In a new research, scientists in Montreal have uncovered a new anti-cancer, anti-infection response control mechanism that could change the way cancers and infectious diseases are treated.
Dr. Andre Veillette, a researcher at the Institut de recherches cliniques de Montréal (IRCM), and his team led by postdoctoral fellow Dr. Mario-Ernesto Cruz-Munoz, identified one of the basic mechanisms controlling NK ("natural killer") cell activity.
NK cells, which are produced by the immune system, are responsible for recognizing and killing cancer cells and cells infected by viruses, such as viruses causing hepatitis and herpes.
NK cell deficiency is linked with a higher incidence of cancers and serious infections.
"Our breakthrough demonstrates that a molecule known as CRACC, which is present at the surface of NK cells, increases their killer function," Nature quoted Veillette as saying.
Using mice, the researchers have shown that CRACC greatly improves the animals' ability to eliminate cancer cells such as melanoma (a skin cancer) and lymphoma (a blood cancer).
Mice lacking the CRACC gene, generated in the laboratory, were found to be more susceptible to cancer persistence. Conversely, stimulation of CRACC function was found to improve cancer cell elimination.
Thus, stimulating CRACC could boost NK cell activity, helping to fight cancers.
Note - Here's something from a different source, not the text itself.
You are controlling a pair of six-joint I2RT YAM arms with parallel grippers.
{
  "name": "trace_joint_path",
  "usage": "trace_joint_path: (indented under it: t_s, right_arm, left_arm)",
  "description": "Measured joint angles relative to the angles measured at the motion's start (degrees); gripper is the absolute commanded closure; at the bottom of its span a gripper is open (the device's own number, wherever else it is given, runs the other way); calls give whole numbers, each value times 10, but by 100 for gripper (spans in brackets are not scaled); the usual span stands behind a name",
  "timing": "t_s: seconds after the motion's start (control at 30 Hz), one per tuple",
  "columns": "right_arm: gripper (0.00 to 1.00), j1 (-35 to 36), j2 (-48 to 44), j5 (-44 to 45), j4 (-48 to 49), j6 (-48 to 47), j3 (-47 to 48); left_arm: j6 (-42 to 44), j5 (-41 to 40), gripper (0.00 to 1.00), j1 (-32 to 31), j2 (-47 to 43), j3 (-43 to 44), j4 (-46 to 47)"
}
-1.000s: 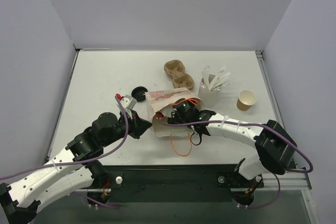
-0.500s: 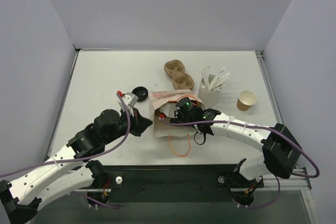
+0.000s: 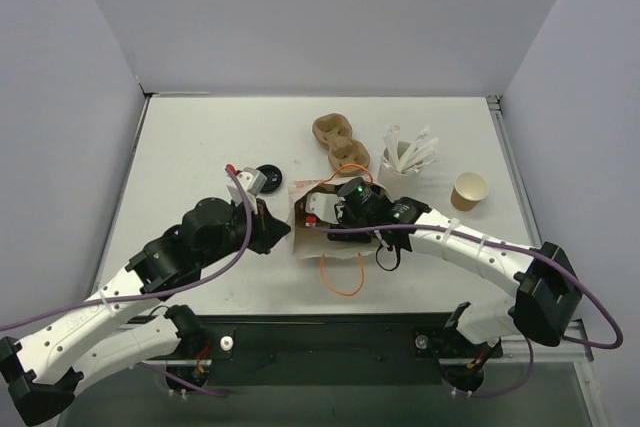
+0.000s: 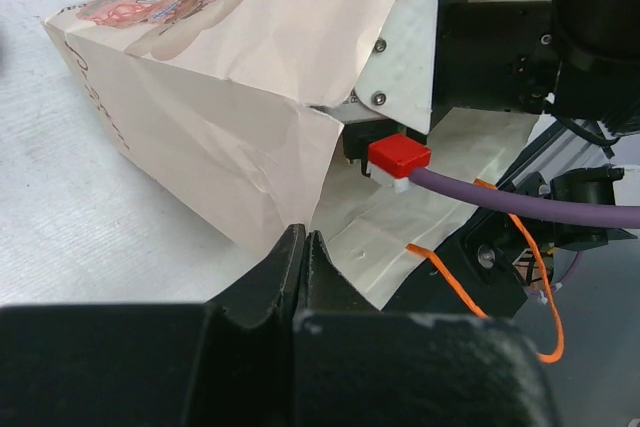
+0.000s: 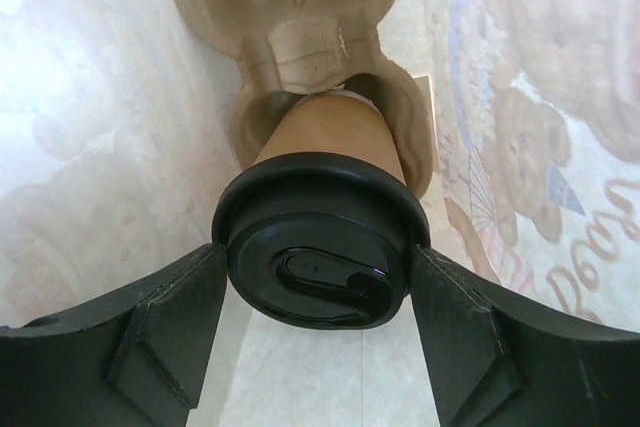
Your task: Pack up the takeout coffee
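right wrist: right gripper (image 5: 318, 257), jaws wide, flanks one lidded kraft cup (image 5: 325, 137), grip unclear; left gripper (image 4: 303, 247) pinches one paper bag (image 4: 220, 117), now raised.

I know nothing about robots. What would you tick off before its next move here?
1. Bag mouth held open: ok. The left hand pinches the paper bag at its edge.
2. Lidded cup seated in the carrier inside the bag: ok.
3. Lid on the cup: ok.
4. Right hand free of the lid: cannot tell. Its fingers sit close on both sides.
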Motion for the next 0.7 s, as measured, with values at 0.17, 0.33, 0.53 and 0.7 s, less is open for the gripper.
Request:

In addition, it could improve the ability to fight infections, which are also handled by NK cells.
Increasing the activity of CRACC by gene therapy or drugs could become an option in the future to stimulate the killer function of NK cells, and to improve their capacity to destroy cancer and virus-infected cells.
All the above approaches could be used in combination with chemotherapy and radiotherapy to increase the effectiveness of anti-cancer treatments.
The discovery opens new avenues for the treatment of cancers and viral infections.
The study is published in the upcoming issue of the prestigious journal Nature Immunology of Nature Publishing Group.